This needs a reputable citation. What an anonymous user personally thinks about it is hardly relevant.

By the way, knowing a language is very different from use in day to day speech.


> This needs a reputable citation. What an anonymous user personally thinks about it is hardly relevant.

Fair enough. Here's the interview with Shatavadhani R. Ganesh from where I get my tidbits.

https://www.youtube.com/watch?v=0xQ2EkrXBy4&list=PL54675312C...

> By the way, knowing a language is very different from use in day to day speech.

I know the difference. Have you ever visited Sanskrit universities/gurukulas in India ? It's simply magical. Sanskrit is taught in the language itself, and students chat with their teachers and amongst themselves in the language. This made me very happy!

This is even acknowledged on various Indology mailing lists, where the western scholars note this, often rather bitterly, often peppering the immediately following sentence with generic insults and racist disdain.

Apologies for getting political here, but I've never understood why the field is so hostile to India (British origins ?). East Asia departments by comparison are filled with Sinophiles/Japanophiles.


Thanks for the video, where is the claim that Sanskrit was a language for day to day speech made. A paper makes it easier than a video.

> I know the difference. Have you ever visited Sanskrit universities/gurukulas in India ?

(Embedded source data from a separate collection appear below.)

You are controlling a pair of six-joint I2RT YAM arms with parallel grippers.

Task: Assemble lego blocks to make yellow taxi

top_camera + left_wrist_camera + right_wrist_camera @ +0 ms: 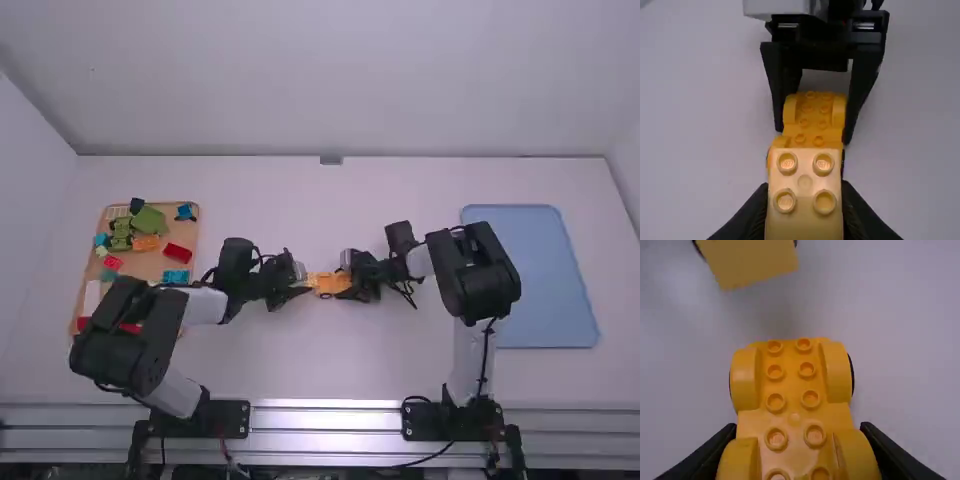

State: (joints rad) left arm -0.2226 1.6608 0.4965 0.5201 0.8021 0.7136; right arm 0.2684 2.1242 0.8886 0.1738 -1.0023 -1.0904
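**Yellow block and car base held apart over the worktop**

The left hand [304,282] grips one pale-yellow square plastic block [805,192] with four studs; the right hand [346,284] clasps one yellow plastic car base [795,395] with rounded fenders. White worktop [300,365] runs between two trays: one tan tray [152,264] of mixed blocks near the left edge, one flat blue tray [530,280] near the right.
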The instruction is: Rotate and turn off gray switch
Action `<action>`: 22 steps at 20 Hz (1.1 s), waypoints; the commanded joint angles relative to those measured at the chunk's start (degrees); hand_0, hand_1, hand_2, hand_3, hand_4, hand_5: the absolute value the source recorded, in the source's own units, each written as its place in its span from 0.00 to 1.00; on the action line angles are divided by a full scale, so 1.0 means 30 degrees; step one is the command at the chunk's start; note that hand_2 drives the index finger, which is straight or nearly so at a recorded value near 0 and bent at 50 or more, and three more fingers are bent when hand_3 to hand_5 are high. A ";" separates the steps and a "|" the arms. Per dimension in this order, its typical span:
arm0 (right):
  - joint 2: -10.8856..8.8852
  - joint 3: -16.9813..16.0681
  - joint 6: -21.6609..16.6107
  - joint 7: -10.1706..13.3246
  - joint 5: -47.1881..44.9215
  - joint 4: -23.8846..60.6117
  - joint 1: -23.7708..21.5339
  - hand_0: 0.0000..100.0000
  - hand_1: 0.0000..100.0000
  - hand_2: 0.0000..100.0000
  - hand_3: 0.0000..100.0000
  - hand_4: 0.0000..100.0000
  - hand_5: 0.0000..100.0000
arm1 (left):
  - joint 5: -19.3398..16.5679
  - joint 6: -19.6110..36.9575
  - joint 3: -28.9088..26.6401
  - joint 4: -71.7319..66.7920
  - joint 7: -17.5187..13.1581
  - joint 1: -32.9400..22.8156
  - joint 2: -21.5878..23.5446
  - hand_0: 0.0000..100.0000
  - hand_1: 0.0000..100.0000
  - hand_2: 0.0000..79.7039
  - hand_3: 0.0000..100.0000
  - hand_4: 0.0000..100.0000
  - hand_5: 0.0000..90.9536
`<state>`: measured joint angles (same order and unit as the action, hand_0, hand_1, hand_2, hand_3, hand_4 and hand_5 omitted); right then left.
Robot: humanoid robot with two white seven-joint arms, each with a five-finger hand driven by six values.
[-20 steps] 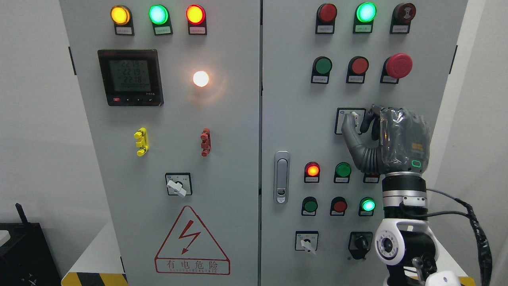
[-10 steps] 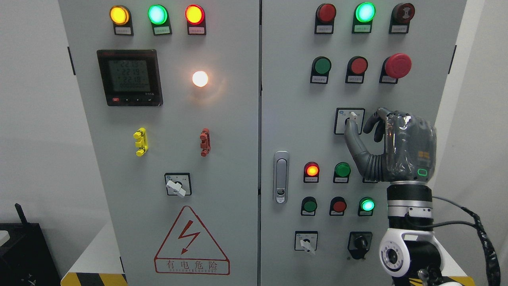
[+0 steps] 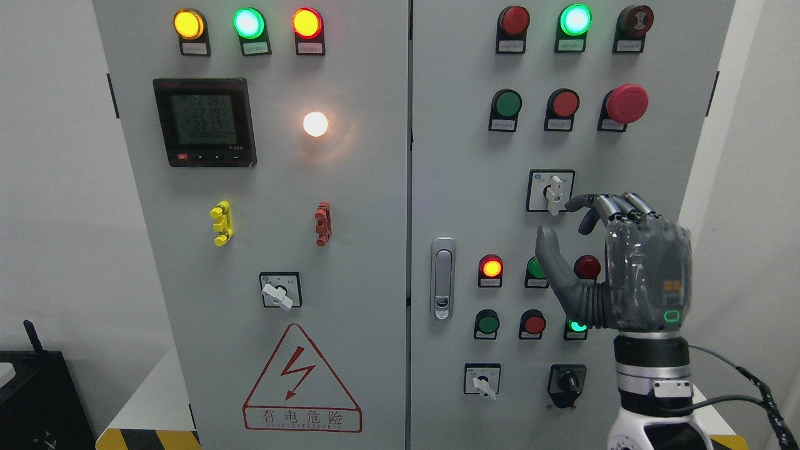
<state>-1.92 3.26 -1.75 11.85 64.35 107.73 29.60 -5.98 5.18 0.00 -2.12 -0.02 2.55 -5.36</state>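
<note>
red warning triangle (image 3: 302, 377) lower left reads 有电危险, meter display (image 3: 204, 120) upper left shows 2219, 2219, 2217, button labels too tiny

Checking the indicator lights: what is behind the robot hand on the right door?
Behind the robot hand, a green button, a dark red button and a lit green light show partly; their labels are covered.

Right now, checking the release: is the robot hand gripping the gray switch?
No. The right robot hand is open, below the gray switch, fingers clear of its handle.
</note>
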 commanded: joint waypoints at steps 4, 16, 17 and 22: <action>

A personal magical experience has little to do with the fact in contention here -- was Sanskrit a language for day to day conversation among the commons.

Very little in your comment speaks to that claim, nothing in fact, except may be some part of the video. Whether Sanskrit can be picked up as a spoken language by motivated people is not the point of contention. I can point you to many communities that speak in a language that was never used as a language of day to day speech by the commons.

On whether I have visited a Sanskrit university -- Does having a close family member as a Prof in Sanskrit count ?


> A paper makes it easier than a video.

Alas, most traditional scholars don't really bother writing papers (atleast, not in English AFAIK).

> Very little in your comment speaks to that claim, nothing in fact, except may be some part of the video.

You're correct. I don't work in the field, but a quick Google search threw this up.

https://books.google.co.jp/books?id=NDrqaELkKTEC&pg=PA38&lpg...

I'm sure if one were inclined, one could find more material.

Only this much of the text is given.